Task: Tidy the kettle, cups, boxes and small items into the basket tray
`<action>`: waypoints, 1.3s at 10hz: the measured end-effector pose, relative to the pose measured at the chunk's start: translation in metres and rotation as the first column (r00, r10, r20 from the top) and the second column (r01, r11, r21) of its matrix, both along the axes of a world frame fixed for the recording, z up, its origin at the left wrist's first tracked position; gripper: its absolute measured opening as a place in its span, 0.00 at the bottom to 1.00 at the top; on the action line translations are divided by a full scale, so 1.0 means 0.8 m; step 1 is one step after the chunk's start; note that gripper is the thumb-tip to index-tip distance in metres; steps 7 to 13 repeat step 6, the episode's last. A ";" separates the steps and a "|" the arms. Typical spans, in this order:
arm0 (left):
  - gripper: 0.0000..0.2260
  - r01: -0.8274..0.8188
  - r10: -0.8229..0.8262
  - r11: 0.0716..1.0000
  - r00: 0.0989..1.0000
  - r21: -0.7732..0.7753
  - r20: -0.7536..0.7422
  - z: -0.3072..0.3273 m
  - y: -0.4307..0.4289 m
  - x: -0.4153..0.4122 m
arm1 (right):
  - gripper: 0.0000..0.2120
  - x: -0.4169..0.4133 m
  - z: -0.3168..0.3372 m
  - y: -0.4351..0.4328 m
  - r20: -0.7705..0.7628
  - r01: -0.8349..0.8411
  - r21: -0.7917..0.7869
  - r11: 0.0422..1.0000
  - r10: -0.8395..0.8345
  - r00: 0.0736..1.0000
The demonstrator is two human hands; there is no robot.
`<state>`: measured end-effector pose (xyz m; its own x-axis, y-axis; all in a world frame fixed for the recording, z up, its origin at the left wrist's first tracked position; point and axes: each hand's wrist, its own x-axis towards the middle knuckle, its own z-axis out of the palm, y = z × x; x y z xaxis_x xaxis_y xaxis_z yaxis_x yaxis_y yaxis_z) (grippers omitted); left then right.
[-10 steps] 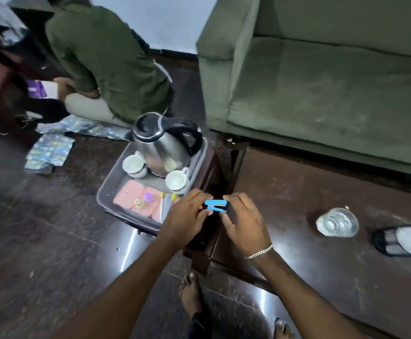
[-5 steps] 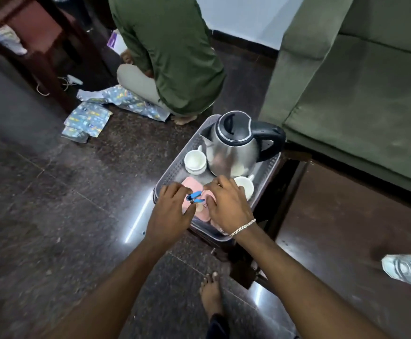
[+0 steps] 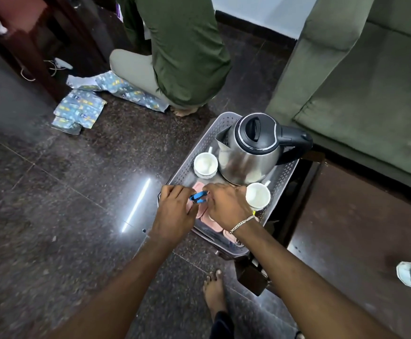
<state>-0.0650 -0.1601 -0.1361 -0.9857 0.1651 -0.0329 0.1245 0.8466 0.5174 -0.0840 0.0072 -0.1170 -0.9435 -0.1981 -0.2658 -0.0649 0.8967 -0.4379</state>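
1. Over the near end of the grey basket tray [image 3: 283,177], the left hand [image 3: 175,212] and right hand [image 3: 226,206] are pinching a small blue clip-like item [image 3: 198,196] between them, each with curled fingers closing on one end.
2. It is hovering just above the pink boxes [image 3: 211,224], which are lying flat in the tray beside the steel kettle [image 3: 249,152] and a white cup [image 3: 206,165].
3. To place it well, I am judging that it should be going down flat onto the boxes, or into a gap beside them, so it is not sliding off.
4. A second white cup [image 3: 258,197] is sitting just beside the right wrist, so that hand should be lifting straight up on release, not sweeping sideways.
5. One hand should be letting go first, with the other steadying the item.
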 end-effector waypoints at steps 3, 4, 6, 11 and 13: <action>0.18 0.032 -0.023 0.993 0.996 -0.110 0.082 -0.013 -0.011 0.003 | 0.14 -0.003 -0.008 0.003 -0.072 0.059 -0.061 0.996 -0.063 0.995; 0.18 0.026 -0.025 0.999 0.999 -0.030 0.043 -0.006 -0.009 0.007 | 0.13 0.003 -0.003 0.011 -0.122 0.075 -0.095 0.993 -0.087 0.989; 0.18 0.189 -0.184 0.981 0.979 0.052 -0.094 0.016 0.026 0.008 | 0.18 0.041 0.010 0.053 -0.272 0.120 -0.107 0.987 -0.145 0.951; 0.18 0.189 -0.184 0.981 0.979 0.052 -0.094 0.016 0.026 0.008 | 0.18 0.041 0.010 0.053 -0.272 0.120 -0.107 0.987 -0.145 0.951; 0.18 0.189 -0.184 0.981 0.979 0.052 -0.094 0.016 0.026 0.008 | 0.18 0.041 0.010 0.053 -0.272 0.120 -0.107 0.987 -0.145 0.951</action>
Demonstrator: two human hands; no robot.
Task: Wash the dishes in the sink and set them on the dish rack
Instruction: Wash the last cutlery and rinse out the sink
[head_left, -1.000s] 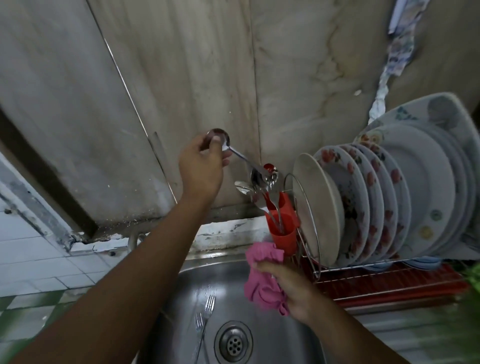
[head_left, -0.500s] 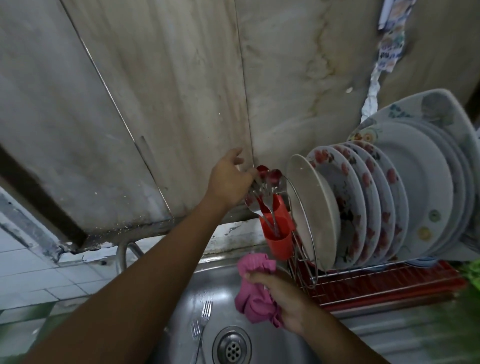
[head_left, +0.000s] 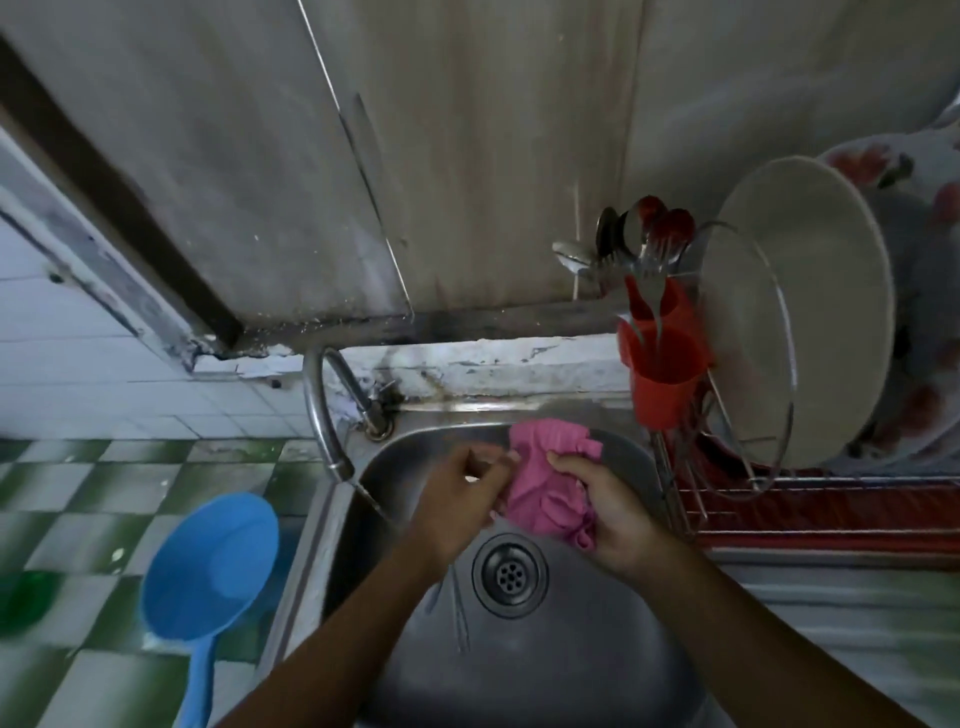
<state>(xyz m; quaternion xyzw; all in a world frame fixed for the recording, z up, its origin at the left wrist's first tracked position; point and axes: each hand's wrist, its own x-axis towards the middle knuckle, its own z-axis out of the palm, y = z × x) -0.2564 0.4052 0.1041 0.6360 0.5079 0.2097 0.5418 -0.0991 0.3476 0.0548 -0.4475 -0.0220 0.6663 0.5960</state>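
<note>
Left hand is now down at the pink cloth, grip unclear; right hand grips it. Lift the forks, at 6 o'clock of the left hand, singly.

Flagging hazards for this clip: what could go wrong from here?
1. The forks lie in the sink, half hidden under the left arm; a blind reach might jab a finger.
2. The red cup is crowded, with spoons leaning out; adding forks might knock one out.

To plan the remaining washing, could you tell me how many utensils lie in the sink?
2 utensils, both left of the drain, partly under the left forearm; others may be hidden.
</note>
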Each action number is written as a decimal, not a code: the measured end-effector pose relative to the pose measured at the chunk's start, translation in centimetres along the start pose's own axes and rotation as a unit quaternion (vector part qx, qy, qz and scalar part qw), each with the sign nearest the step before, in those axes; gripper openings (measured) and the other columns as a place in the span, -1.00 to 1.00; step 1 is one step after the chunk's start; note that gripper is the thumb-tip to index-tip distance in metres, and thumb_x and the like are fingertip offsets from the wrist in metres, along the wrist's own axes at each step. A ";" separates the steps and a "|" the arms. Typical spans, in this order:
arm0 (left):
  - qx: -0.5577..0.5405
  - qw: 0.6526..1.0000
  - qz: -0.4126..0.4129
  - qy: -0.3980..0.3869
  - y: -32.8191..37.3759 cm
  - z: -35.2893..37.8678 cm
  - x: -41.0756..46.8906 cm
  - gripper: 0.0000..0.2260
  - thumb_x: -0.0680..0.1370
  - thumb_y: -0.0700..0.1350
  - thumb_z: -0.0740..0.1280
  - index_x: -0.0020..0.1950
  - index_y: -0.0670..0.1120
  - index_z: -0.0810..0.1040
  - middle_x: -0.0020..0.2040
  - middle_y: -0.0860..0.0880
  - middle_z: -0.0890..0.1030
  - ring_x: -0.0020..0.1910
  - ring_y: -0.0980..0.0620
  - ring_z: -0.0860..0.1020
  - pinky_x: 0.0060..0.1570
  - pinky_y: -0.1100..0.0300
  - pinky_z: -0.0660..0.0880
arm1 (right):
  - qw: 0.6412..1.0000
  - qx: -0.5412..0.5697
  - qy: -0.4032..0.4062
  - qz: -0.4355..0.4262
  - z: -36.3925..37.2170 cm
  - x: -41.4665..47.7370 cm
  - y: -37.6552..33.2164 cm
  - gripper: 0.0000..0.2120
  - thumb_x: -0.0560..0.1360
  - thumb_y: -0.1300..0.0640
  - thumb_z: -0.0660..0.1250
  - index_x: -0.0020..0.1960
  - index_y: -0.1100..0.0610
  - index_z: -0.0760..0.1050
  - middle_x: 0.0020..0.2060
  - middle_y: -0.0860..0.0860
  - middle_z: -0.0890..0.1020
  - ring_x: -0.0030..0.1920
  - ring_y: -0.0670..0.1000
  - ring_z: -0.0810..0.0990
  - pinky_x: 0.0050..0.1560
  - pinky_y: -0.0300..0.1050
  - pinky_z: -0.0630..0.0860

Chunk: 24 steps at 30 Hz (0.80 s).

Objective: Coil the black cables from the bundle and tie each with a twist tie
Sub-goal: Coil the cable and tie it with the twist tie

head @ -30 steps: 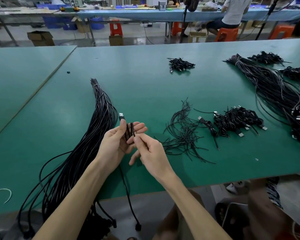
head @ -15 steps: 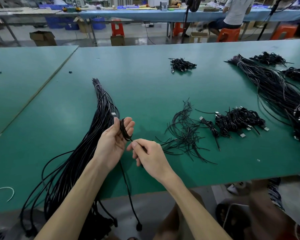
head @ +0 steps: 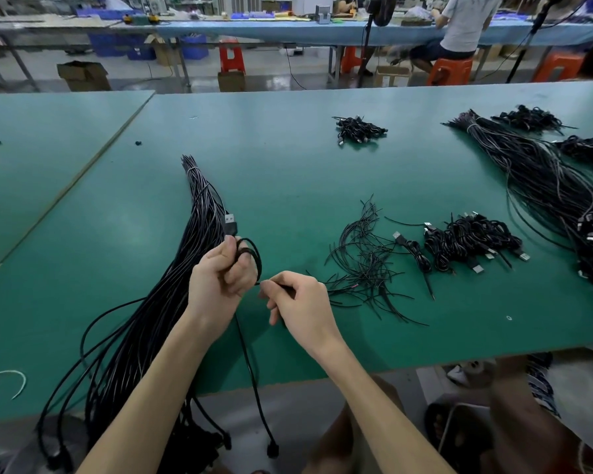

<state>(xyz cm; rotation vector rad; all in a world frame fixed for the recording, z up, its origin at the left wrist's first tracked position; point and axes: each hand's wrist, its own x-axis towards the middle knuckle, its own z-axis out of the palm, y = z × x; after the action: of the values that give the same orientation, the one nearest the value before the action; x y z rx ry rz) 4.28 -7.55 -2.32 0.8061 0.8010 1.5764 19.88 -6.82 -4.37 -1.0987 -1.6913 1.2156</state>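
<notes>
**Head view: one black cable being wound on your left hand**

Containers. An open cardboard box (head: 83, 75) is standing on the floor beyond the green table (head: 288, 165), and blue bins (head: 194, 49) are sitting under the far bench; what they hold cannot be told from here.

Task's thing. You are holding the black cable (head: 256, 256) above the table, just to the right of the long bundle (head: 172, 295), which is lying lengthwise and trailing over the near edge. Your left hand (head: 216, 278) is gripping the cable: its fingers (head: 243, 268) are curling inward with a loop passing round them, and the thumb is pressing against the strand. The USB plug (head: 230, 222) is sticking up just above that thumb. Your right hand (head: 298, 302) is working just beside the left, its thumb and forefinger pinching the same cable where the strand is leaving the loop; the remaining fingers are curling loosely under the palm. The free length is running down between your forearms and hanging over the table edge, ending in a small connector (head: 272, 449).

Surroundings. Loose twist ties (head: 363, 268) are lying scattered just to the right of your right hand. A heap of coiled cables (head: 469, 241) is resting beyond them, and a second bundle (head: 545, 179) is stretching along the far right.
</notes>
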 end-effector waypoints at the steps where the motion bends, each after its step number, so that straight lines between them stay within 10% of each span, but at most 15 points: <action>1: 0.041 0.999 0.014 0.002 -0.2 0.0 0.0 -0.67 0.66 0.00 0.23 -0.27 -0.07 0.51 -0.48 0.08 0.27 -0.52 0.13 0.17 -0.46 0.24 0.15 | 1.000 -0.003 0.000 0.004 0.0 0.0 0.0 -0.80 0.64 0.11 0.37 -0.13 0.11 0.65 -0.40 -0.06 0.63 -0.48 -0.08 0.60 -0.32 -0.32 0.47; 7: 0.404 0.904 0.138 -0.019 -1.9 0.4 -0.6 -0.65 0.66 -0.07 0.23 -0.25 -0.26 0.50 -0.38 -0.07 0.55 -0.43 -0.02 0.47 -0.39 0.12 0.44 | 0.998 0.045 0.032 0.016 -0.2 0.0 -0.2 -0.97 0.63 0.17 0.37 0.03 0.09 0.52 -0.29 0.02 0.70 -0.46 -0.02 0.62 -0.39 -0.11 0.56; 15: 0.645 0.720 0.245 -0.072 -1.9 0.6 -0.9 -0.78 0.66 -0.21 0.26 -0.18 -0.21 0.46 -0.29 0.00 0.54 -0.33 -0.05 0.48 -0.31 -0.05 0.49 | 0.995 0.055 0.081 0.018 -0.2 0.0 -0.4 -0.89 0.69 0.21 0.22 0.06 0.14 0.52 -0.18 0.02 0.69 -0.44 -0.15 0.58 -0.43 -0.30 0.46; 24: 0.680 0.693 0.238 -0.015 -1.0 0.6 -0.9 -0.81 0.66 -0.19 0.34 -0.13 -0.23 0.51 -0.21 -0.07 0.58 -0.23 -0.11 0.53 -0.25 -0.13 0.52 | 0.990 0.054 0.128 0.006 -0.2 0.1 0.0 -0.89 0.71 0.14 0.24 0.06 0.09 0.53 -0.22 0.02 0.68 -0.48 -0.07 0.57 -0.38 -0.28 0.47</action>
<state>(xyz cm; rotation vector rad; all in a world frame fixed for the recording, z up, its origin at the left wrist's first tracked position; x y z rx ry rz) 5.42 -8.23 -2.87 2.2316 1.8866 1.1339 20.00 -6.63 -4.32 -1.1473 -1.4105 1.1069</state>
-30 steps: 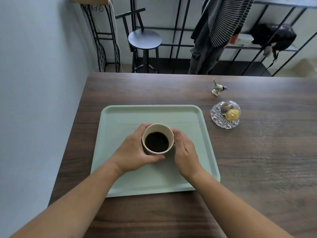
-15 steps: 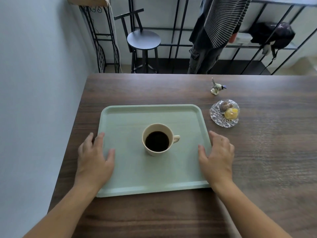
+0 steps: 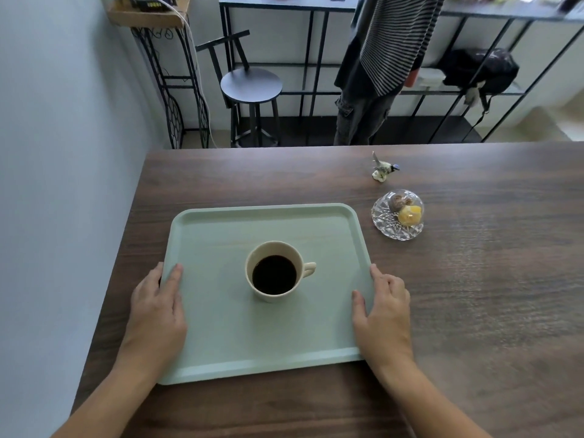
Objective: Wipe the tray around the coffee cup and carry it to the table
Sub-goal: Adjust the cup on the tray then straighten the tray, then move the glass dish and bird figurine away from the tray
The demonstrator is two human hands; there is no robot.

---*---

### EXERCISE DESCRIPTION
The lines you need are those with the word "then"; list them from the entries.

### YOUR RESPONSE
`<state>`: measured end-effector pose (xyz m; its own x-axis, y-axis; all in a world frame fixed for the recording, z up, its origin at the left wrist's first tracked position; point and axes: each hand's wrist, its own x-axis towards the middle knuckle, its own z-axis out of the palm, y = z × x; x y z xaxis_x xaxis_y xaxis_z yaxis_x yaxis_y yaxis_z) (grippers omitted); left then right.
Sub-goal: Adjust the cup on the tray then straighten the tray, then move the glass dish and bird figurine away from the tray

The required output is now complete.